Один из самых странных оттенков осенней окраски (не могу сказать, что он мне очень нравится) — это призрачно-белый, зеленовато-белый цвет листьев бересклета Роксбери. Насколько я помню, он уникален в этих краях, но почти идентичен бледности листвы клена полосатого (Acer Pennsylvanicum), какой ее видишь в Белых горах. Похоже, все пигменты бересклета уходят в ягоды. Они достаточно эффектны, чтобы удовлетворить самый варварский вкус, и относятся к тем вещам, которые сильнее всего напоминают мне о далеких временах, когда мои детские ноги только начинали бродить по саду природы. Вид их напоминает мне о том, как долго я живу.
Порыв ветра ударяет в высокую иву, как раз когда я подхожу к ней. Смотрите, как сыплются листья! Они падают густо и быстро, листовой дождь, без тех милых, нерешительных, парашютных колебаний, которые мы наблюдали у более округлых и легких березовых листьев полчаса назад. Ивовые листья, узкие и заостренные, падают скорее как стрелы. Мне вспоминается, не могу сказать почему, ранний утренний час много лет назад, когда мне довелось пересекать городской сад после первых губительных заморозков, и я остановился возле бундука канадского. Его листва была поражена смертью. Ни дуновения, но листья, уже почерневшие и скрученные, падали непрерывным дождем. Дерево было не в своей широте, и его застали врасплох, когда годовая работа была сделана лишь наполовину. Заморозок был трагедией. Этот ветерок среди ивовых ветвей — совсем не то. Его задача — в порядке вещей.
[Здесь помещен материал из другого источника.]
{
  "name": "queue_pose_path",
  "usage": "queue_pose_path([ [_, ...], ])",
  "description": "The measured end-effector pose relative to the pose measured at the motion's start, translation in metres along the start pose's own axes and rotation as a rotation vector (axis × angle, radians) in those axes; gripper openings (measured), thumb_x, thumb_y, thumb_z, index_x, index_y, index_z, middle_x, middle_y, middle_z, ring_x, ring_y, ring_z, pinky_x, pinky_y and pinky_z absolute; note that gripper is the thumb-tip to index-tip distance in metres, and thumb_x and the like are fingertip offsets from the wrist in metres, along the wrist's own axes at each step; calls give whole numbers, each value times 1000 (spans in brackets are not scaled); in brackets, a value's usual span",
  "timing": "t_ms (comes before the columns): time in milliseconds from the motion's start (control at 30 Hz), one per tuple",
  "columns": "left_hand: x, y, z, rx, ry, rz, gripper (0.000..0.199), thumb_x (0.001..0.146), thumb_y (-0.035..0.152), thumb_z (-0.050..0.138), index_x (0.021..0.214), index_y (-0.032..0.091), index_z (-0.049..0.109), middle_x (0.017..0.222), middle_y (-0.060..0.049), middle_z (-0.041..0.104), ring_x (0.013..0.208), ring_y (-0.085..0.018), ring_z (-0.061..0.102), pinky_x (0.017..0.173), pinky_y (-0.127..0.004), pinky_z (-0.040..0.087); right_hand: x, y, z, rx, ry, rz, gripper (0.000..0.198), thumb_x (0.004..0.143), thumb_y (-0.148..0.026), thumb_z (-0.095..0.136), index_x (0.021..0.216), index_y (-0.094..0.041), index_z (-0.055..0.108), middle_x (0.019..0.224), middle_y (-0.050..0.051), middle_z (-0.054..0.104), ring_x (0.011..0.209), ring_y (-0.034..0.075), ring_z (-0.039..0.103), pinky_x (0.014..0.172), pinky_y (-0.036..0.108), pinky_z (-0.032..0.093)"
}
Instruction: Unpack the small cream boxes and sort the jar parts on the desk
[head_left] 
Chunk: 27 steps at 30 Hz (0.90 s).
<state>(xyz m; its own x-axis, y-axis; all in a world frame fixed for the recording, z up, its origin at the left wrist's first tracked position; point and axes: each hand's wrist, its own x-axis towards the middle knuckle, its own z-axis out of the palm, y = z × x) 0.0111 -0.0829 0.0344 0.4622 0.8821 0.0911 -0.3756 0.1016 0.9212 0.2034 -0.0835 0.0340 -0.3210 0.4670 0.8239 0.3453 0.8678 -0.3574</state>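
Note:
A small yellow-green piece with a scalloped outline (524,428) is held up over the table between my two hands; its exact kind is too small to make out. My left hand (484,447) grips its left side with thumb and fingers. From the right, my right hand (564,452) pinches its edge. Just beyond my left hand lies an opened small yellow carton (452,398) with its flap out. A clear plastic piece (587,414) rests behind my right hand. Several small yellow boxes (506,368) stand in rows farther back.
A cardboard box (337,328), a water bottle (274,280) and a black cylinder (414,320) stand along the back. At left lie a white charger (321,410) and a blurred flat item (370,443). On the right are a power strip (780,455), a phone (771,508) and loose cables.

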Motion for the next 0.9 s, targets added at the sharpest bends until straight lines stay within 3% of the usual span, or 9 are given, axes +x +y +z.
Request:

Он призывает тех, кто готов.
Мои размышления все еще текут в ритме сезона, все еще играют со смертностью, когда голубая сойка покидает ветку неподалеку (я ее не видел) и улетает в тишине. Сойка — птица знающая. Нет нужды говорить ей, что всему свое время под солнцем. У нее в запасе есть пословицы на все случаи жизни. Слушайте! Она обрела голос; как дерзкий школьник, который ждет, пока окажется на безопасном расстоянии, а затем прикладывает большой палец к носу и кричит: «Я-а, я-а!»
Что ж, читатель может поблагодарить ее за одно. Она положила конец моей осенней проповеди, текст которой, если кто-то захочет его поискать, можно найти в шестьдесят четвертой главе книги Исаии, в шестом стихе.
ТЕКСТ ИЗ ТОРО
«Нет более заманчивой новизны, чем этот новый ноябрь. Никакая поездка в Европу или на другой свет не сравнится с ним. Дайте мне старую знакомую прогулку, почтовое отделение и все остальное, с этим вечно новым «я», с этим бесконечным ожиданием и верой, которая не знает, когда она побеждена. Мы снова пойдем за орехами. Мы сорвем орех мира и расколем его зимними вечерами. Театры и все прочие зрелища — лишь кукольные представления по сравнению с этим. Я совершу еще одну прогулку к утесу, еще одну прогулку на лодке по реке, еще раз покатаюсь на коньках по лугу, выйду в первый снег и пообщаюсь с зимними птицами. Здесь я дома. В голой и выбеленной корке земли я узнаю своего друга».